Exercise objective = All of the data below is to be copied exactly.

Dataset content =
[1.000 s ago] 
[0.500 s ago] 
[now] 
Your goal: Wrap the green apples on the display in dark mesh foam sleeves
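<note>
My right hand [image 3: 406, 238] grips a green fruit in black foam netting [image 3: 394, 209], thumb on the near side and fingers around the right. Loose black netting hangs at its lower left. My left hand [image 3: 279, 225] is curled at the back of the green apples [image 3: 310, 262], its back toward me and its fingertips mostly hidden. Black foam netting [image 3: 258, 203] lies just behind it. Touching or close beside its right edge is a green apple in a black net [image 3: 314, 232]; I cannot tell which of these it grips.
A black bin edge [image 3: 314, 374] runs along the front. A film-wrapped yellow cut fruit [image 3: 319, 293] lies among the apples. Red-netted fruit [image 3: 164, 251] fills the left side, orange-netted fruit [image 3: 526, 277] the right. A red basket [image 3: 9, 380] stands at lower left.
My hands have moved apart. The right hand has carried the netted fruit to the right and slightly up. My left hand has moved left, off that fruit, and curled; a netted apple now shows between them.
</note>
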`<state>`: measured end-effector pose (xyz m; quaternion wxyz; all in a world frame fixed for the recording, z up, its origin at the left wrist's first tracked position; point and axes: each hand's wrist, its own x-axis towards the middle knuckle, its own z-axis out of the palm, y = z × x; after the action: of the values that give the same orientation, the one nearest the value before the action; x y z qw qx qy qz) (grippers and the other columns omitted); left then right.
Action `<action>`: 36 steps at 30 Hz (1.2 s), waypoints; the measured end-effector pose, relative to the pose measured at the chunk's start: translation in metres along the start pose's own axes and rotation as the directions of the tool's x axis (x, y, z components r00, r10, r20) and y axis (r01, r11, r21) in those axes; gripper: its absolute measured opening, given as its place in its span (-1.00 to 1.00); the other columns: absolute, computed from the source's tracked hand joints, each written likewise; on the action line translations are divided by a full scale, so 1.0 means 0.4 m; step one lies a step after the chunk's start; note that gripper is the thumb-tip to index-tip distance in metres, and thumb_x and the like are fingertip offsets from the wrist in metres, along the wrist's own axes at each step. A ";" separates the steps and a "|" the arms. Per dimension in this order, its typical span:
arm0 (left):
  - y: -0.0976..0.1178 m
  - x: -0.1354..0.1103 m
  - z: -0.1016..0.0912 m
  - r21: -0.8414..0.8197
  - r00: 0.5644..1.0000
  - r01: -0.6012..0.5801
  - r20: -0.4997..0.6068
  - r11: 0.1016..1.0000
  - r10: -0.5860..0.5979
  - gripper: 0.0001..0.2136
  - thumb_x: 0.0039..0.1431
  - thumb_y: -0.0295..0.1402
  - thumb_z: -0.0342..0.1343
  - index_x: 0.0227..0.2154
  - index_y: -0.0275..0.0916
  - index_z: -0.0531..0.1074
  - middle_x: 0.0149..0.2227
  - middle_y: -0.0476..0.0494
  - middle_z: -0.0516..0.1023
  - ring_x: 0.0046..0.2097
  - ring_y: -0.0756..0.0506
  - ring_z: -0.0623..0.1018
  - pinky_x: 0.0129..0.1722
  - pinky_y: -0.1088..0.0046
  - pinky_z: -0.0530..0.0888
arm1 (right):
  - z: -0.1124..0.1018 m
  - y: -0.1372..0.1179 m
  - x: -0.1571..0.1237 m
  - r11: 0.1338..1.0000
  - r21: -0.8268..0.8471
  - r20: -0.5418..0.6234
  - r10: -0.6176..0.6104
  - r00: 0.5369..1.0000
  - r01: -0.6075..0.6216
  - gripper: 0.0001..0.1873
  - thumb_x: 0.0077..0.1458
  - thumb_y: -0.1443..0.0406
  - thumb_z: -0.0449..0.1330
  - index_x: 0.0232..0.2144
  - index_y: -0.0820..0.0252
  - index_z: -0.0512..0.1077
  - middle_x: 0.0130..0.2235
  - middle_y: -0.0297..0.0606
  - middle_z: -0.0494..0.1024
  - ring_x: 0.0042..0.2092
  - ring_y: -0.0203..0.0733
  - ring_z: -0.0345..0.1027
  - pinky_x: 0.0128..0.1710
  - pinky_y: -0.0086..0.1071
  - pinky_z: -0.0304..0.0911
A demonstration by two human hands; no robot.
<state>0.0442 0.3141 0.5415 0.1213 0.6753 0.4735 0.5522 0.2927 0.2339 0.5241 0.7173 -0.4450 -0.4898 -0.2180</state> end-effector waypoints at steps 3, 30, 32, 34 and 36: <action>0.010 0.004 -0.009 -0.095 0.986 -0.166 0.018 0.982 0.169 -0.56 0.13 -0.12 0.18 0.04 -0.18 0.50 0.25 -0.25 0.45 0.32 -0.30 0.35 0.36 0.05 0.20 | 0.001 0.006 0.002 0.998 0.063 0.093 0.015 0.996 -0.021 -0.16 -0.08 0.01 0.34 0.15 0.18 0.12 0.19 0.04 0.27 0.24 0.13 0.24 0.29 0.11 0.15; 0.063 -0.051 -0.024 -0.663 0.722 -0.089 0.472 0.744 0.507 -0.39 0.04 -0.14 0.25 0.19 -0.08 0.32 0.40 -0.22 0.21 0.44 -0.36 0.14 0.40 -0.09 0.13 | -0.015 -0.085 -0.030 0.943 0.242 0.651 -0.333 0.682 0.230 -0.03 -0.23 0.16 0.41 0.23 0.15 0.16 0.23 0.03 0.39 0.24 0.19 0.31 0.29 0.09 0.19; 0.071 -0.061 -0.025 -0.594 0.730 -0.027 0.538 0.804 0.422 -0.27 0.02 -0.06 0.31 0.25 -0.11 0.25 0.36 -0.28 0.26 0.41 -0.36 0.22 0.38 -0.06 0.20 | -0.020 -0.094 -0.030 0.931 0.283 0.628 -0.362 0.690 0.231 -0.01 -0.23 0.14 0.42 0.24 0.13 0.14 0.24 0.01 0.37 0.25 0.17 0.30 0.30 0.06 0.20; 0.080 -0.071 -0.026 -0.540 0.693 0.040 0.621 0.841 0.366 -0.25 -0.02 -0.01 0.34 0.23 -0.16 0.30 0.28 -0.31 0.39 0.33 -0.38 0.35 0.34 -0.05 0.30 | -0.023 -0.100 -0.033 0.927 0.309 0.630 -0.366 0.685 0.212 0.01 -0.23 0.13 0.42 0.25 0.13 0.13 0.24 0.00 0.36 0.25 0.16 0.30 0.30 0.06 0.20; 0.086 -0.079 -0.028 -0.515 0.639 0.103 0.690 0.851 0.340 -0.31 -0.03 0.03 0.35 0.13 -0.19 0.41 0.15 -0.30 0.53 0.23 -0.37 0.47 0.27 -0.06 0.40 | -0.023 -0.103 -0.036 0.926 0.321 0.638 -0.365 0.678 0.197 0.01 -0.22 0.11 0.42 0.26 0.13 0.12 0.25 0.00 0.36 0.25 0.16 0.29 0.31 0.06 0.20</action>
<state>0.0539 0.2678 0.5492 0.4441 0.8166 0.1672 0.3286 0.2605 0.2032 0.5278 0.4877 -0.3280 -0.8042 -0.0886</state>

Problem solution =
[1.000 s ago] 
[0.500 s ago] 
[now] 
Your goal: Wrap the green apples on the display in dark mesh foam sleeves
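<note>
My right hand [image 3: 406, 238] grips a green fruit in black foam netting [image 3: 394, 209], thumb on the near side and fingers around the right. Loose black netting hangs at its lower left. My left hand [image 3: 279, 225] is curled at the back of the green apples [image 3: 310, 262], its back toward me and its fingertips mostly hidden. Black foam netting [image 3: 258, 203] lies just behind it. Touching or close beside its right edge is a green apple in a black net [image 3: 314, 232]; I cannot tell which of these it grips.
A black bin edge [image 3: 314, 374] runs along the front. A film-wrapped yellow cut fruit [image 3: 319, 293] lies among the apples. Red-netted fruit [image 3: 164, 251] fills the left side, orange-netted fruit [image 3: 526, 277] the right. A red basket [image 3: 9, 380] stands at lower left.
My hands have moved apart. The right hand has carried the netted fruit to the right and slightly up. My left hand has moved left, off that fruit, and curled; a netted apple now shows between them.
</note>
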`<state>`: measured end-effector pose (xyz m; quaternion wxyz; all in a world frame fixed for the recording, z up, its origin at the left wrist's first tracked position; point and axes: each hand's wrist, its own x-axis towards the middle knuckle, its own z-axis out of the palm, y = z × x; after the action: of the values that give the same orientation, the one nearest the value before the action; x y z qw qx qy qz) (grippers and the other columns omitted); left then right.
Action `<action>`: 36 steps at 30 Hz (1.2 s), waypoints; the measured end-effector pose, relative to the pose measured at the chunk's start: translation in metres along the start pose's own axes and rotation as the directions of the tool's x axis (x, y, z components r00, r10, r20) and y axis (r01, r11, r21) in those axes; gripper: its absolute measured opening, given as its place in its span (-1.00 to 1.00); the other columns: absolute, computed from the source's tracked hand joints, each written likewise; on the action line translations are divided by a full scale, so 1.0 means 0.4 m; step one lies a step after the chunk's start; note that gripper is the thumb-tip to index-tip distance in metres, and thumb_x and the like are fingertip offsets from the wrist in metres, along the wrist's own axes at each step. A ";" separates the steps and a "|" the arms. Per dimension in this order, its typical span:
arm0 (left):
  - y: -0.0976..0.1178 m
  - x: -0.1354..0.1103 m
  - z: -0.1016..0.0912 m
  - r21: -0.8414..0.8197
  - r00: 0.5644..1.0000
  - r01: -0.6012..0.5801
  - r20: -0.4997..0.6068
  - r11: 0.1016..1.0000
  - r10: -0.5860..0.5979
  - gripper: 0.0001..0.2136
  - thumb_x: 0.0039..0.1431
  - thumb_y: -0.0295..0.1402
  - thumb_z: -0.0342..0.1343
  - index_x: 0.0227..0.2154
  - index_y: -0.0275..0.0916
  - index_z: -0.0531..0.1074
  - middle_x: 0.0149..0.2227
  - middle_y: -0.0476..0.0494
  - middle_z: -0.0516..0.1023
  - ring_x: 0.0046..0.2097
  - ring_y: -0.0756..0.0506
  - ring_z: -0.0623..0.1018
  - pinky_x: 0.0129..0.1722
  - pinky_y: -0.1088..0.0046
  - pinky_z: -0.0530..0.0888
arm1 (right):
  - z: -0.1124..0.1018 m
  - y: -0.1372..0.1179 m
  - x: -0.1571..0.1237 m
  - r11: 0.1338..1.0000
  - r21: -0.8268..0.8471
  - r20: -0.5418..0.6234
  - r10: -0.6176..0.6104
  - r00: 0.5369..1.0000
  - r01: -0.6075..0.6216
  - gripper: 0.0001..0.1873
  - thumb_x: 0.0077..0.1458
  - thumb_y: -0.1443..0.0406
  - thumb_z: -0.0449..0.1330
  - index_x: 0.0232..0.2144
  - index_y: -0.0820..0.0252
  - index_z: -0.0512..0.1077
  - middle_x: 0.0130..0.2235
  - middle_y: -0.0297..0.0606
  - middle_z: -0.0494..0.1024
  - ring_x: 0.0042..0.2092
  - ring_y: -0.0203..0.0733
  - ring_z: -0.0345..0.1027
  - pinky_x: 0.0128..0.1710
  - pinky_y: -0.0086..0.1071
  - pinky_z: -0.0304..0.0911
A demonstration by two human hands; no robot.
<state>0.0442 0.3141 0.5415 0.1213 0.6753 0.4735 0.5522 0.2927 0.2339 0.5241 0.7173 -0.4450 -0.4898 -0.2180</state> end-effector waypoints at steps 3, 30, 32, 34 and 36: <action>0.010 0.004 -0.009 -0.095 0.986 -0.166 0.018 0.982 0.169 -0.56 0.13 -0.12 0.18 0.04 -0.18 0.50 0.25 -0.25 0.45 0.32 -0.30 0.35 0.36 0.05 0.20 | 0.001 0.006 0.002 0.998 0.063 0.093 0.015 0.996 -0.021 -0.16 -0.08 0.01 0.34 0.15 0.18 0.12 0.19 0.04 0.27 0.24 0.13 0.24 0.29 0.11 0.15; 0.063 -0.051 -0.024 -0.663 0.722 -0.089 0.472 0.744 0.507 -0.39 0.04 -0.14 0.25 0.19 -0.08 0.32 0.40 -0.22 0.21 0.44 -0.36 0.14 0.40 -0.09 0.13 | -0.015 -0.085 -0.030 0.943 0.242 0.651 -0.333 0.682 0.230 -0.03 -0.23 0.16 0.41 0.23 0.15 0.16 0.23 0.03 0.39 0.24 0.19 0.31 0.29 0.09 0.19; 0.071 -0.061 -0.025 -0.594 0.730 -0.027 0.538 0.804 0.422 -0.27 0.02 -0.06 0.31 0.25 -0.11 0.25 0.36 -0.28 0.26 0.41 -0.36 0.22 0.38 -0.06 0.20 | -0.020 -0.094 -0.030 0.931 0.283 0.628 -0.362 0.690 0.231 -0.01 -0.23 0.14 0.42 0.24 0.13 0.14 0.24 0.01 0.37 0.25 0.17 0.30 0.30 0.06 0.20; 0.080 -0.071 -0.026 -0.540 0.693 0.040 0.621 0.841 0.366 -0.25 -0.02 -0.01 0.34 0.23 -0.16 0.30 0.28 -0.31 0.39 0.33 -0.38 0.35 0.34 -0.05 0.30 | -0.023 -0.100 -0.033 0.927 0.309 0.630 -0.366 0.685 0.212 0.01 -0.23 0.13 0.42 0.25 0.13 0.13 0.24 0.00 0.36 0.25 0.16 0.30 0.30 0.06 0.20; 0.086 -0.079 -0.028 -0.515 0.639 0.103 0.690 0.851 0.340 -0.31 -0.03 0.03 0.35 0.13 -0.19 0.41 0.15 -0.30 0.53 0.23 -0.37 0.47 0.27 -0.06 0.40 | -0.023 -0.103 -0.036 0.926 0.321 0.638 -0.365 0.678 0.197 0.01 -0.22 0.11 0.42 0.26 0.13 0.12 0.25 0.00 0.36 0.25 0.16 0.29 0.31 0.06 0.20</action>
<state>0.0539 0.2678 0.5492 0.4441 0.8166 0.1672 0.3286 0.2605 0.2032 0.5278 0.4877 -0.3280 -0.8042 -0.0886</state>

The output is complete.